Problem description:
The full listing should be written out verbatim, and its images should be dropped.

** Dataset excerpt follows **

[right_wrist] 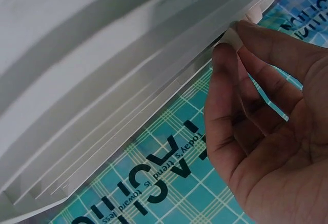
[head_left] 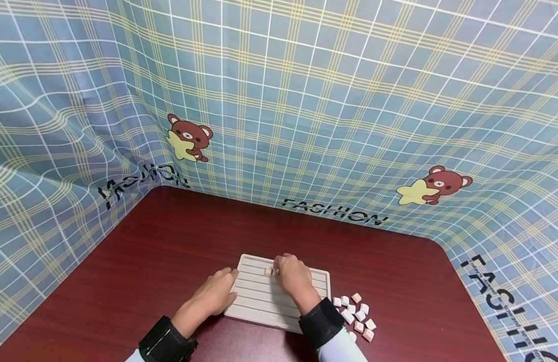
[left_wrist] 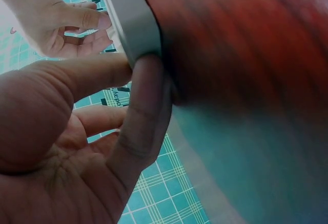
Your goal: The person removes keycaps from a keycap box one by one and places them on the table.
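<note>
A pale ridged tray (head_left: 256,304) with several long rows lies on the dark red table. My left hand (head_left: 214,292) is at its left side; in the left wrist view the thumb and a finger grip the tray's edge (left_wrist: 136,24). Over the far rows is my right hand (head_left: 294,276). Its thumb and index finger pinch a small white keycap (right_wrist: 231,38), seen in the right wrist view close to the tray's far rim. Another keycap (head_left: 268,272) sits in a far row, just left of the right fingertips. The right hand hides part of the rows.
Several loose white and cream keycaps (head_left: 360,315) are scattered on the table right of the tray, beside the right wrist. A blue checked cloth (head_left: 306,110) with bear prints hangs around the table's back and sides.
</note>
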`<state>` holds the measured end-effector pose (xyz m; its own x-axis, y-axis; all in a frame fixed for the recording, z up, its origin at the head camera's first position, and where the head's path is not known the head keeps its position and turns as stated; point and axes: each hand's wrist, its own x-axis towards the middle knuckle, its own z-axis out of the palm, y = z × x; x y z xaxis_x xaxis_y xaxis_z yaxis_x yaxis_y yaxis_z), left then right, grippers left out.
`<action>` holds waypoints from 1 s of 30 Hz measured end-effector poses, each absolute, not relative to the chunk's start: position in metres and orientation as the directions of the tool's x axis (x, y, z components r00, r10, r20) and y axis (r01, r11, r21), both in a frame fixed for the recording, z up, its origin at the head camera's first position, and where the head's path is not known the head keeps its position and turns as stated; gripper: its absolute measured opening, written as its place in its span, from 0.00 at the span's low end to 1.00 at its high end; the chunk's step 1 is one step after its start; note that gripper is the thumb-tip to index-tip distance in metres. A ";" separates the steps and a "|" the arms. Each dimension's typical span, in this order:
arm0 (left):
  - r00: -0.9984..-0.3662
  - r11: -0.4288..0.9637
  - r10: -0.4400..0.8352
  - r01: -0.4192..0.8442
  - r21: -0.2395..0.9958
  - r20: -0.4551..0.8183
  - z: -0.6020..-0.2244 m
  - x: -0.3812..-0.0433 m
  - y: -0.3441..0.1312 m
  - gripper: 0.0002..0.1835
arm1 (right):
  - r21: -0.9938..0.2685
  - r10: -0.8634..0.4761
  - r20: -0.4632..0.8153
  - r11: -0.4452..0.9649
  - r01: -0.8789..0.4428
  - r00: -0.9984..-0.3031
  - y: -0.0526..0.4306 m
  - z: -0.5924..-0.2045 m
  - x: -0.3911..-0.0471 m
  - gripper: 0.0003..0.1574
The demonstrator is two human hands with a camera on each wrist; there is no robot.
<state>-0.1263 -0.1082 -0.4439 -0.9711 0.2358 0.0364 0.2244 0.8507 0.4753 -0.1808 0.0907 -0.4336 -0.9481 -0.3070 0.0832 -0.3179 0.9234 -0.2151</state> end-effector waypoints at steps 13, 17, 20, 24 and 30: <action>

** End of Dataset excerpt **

Exercise output:
[right_wrist] 
[head_left] 
[left_wrist] 
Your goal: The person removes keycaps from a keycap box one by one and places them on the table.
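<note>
A pale ridged tray (head_left: 256,304) with several long rows lies on the dark red table. My left hand (head_left: 214,292) is at its left side; in the left wrist view the thumb and a finger grip the tray's edge (left_wrist: 136,24). Over the far rows is my right hand (head_left: 294,276). Its thumb and index finger pinch a small white keycap (right_wrist: 231,38), seen in the right wrist view close to the tray's far rim. Another keycap (head_left: 268,272) sits in a far row, just left of the right fingertips. The right hand hides part of the rows.
Several loose white and cream keycaps (head_left: 360,315) are scattered on the table right of the tray, beside the right wrist. A blue checked cloth (head_left: 306,110) with bear prints hangs around the table's back and sides.
</note>
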`<state>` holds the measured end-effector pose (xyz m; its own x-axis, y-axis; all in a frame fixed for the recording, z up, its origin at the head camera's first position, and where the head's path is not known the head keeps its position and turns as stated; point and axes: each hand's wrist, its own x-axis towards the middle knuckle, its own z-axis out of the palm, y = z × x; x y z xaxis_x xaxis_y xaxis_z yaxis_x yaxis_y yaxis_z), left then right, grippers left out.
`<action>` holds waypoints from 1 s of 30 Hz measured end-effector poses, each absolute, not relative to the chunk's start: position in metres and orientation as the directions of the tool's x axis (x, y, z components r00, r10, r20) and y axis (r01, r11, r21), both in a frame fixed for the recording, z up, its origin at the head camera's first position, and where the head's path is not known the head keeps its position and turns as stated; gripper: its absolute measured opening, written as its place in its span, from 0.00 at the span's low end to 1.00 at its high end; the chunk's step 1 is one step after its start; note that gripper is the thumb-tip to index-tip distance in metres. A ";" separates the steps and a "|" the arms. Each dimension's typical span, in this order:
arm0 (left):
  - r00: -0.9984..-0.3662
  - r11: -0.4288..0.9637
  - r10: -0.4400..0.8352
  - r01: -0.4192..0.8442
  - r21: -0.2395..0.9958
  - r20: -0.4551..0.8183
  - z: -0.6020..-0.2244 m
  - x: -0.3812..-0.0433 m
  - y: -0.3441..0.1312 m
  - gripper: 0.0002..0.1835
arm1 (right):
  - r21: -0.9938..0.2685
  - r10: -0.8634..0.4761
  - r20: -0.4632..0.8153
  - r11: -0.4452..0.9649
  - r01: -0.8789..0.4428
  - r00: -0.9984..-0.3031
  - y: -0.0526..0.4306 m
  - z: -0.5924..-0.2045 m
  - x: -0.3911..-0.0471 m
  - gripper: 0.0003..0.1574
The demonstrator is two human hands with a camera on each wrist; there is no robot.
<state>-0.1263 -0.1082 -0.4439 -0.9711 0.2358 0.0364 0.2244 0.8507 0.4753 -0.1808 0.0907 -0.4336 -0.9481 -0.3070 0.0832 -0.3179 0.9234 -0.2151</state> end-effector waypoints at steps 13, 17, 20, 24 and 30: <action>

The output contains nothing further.